Exercise requirements:
Scan the records for the word "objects". Return each line where it is found.

[Data extracts — start]

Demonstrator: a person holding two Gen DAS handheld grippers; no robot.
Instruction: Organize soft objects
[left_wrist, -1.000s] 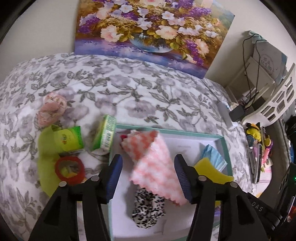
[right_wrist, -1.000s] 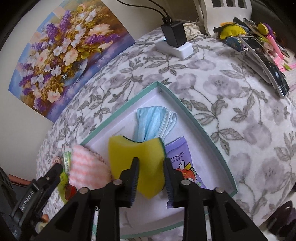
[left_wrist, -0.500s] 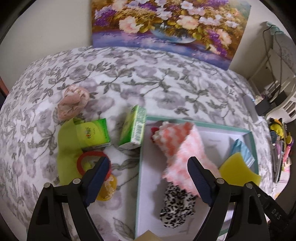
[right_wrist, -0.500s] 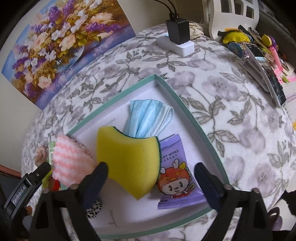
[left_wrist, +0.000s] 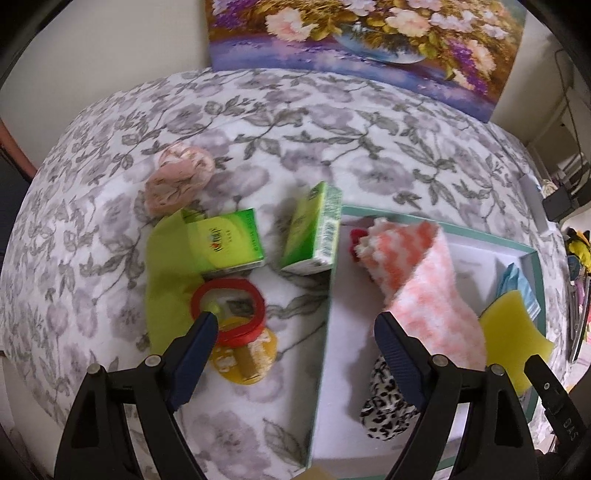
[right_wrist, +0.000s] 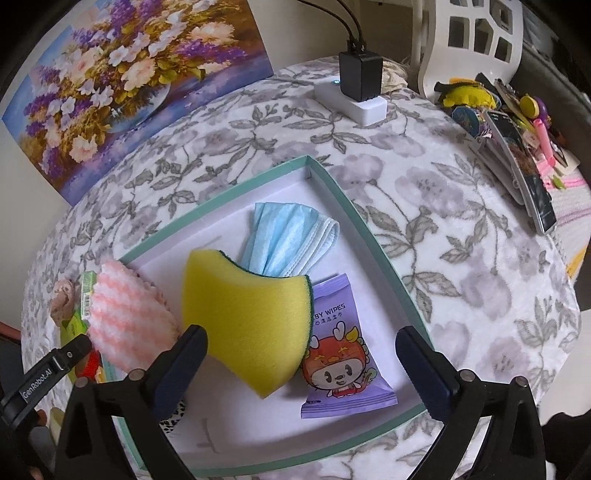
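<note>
Left claw (left_wrist: 291, 332): you are holding it wide apart with nothing between the pads, pointing steeply down over the seam between the loose pile and the box (left_wrist: 325, 295).
Right claw (right_wrist: 301, 347): its jaws are opening to their widest; the yellow sponge (right_wrist: 243, 317) is lying between them, but the pads are not pressing on it.
Already in the box: the sponge is leaning on the blue face mask (right_wrist: 288, 236) and overlapping the purple wipes packet (right_wrist: 340, 354); the pink striped cloth (left_wrist: 417, 284) and the leopard scrunchie (left_wrist: 388, 410) are sitting at the box's left end.
Still outside, on the flowered bed cover (left_wrist: 258, 110): two green tissue packs (left_wrist: 229, 243), a lime cloth (left_wrist: 162, 288), a red ring (left_wrist: 229, 306) over a yellow plush piece (left_wrist: 243, 354), and a pink scrunchie (left_wrist: 177, 177) farthest away.
Key relation: everything left is lying to the left of the box, so your left hand is plainly the nearer one; the right is sitting on the far side of the box.
Nearest target: the red ring and yellow piece are lying just at the left claw's left finger (left_wrist: 192, 354), slightly off its centre line.
Likely next need: you are probably going to shift the left claw leftward to centre on that stack.
Risk: the ring may slide off the plush.
</note>
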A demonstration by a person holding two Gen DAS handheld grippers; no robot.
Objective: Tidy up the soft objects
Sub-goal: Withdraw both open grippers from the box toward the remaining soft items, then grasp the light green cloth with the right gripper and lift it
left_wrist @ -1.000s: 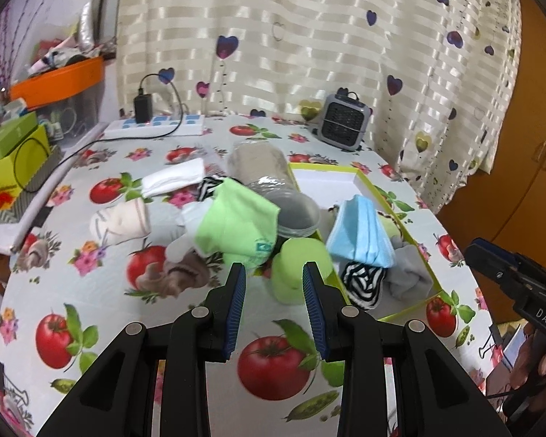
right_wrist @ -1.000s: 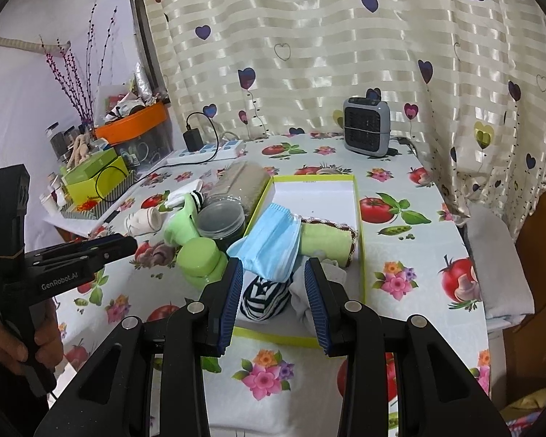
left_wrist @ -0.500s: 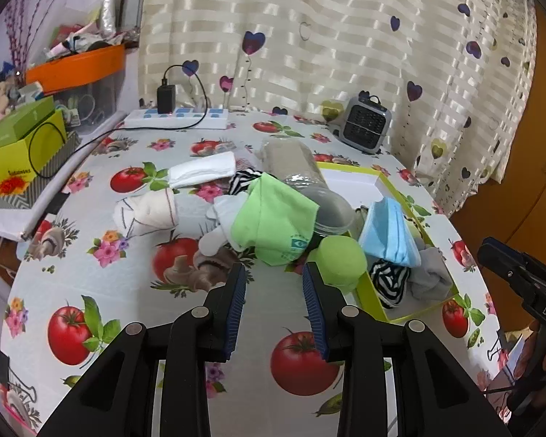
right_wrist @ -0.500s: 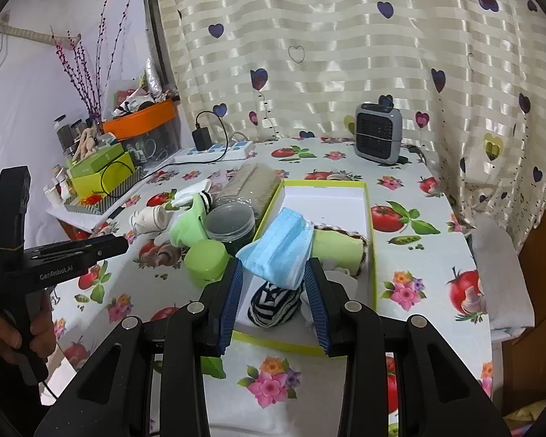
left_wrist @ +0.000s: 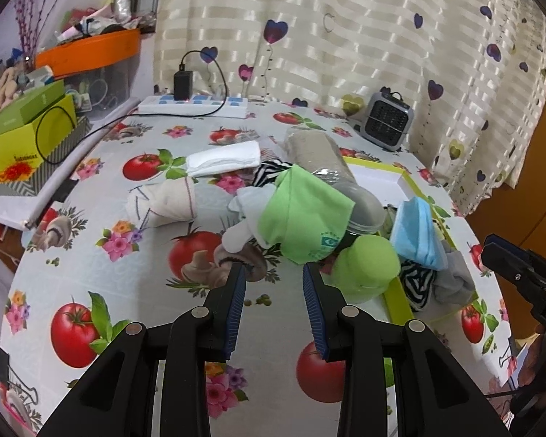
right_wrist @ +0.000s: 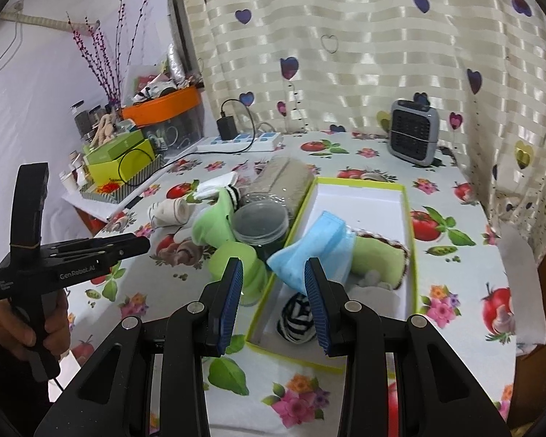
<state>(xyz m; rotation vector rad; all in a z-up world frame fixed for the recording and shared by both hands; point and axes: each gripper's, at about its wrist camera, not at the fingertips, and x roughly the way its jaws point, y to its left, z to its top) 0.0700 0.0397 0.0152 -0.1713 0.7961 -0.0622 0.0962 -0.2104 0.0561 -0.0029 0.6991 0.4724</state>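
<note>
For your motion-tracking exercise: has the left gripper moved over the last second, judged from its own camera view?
Yes. The left gripper has drawn back and up from the pile: its fingers, earlier flanking the green roll, now stop short of it.

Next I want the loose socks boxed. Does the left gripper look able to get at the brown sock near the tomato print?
Probably yes. The left gripper is open, and the brown sock lies on the table just ahead of its fingertips with nothing between; only a white sock overlaps its far side.
</note>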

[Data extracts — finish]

Expected answer:
Instruction: Organize soft objects
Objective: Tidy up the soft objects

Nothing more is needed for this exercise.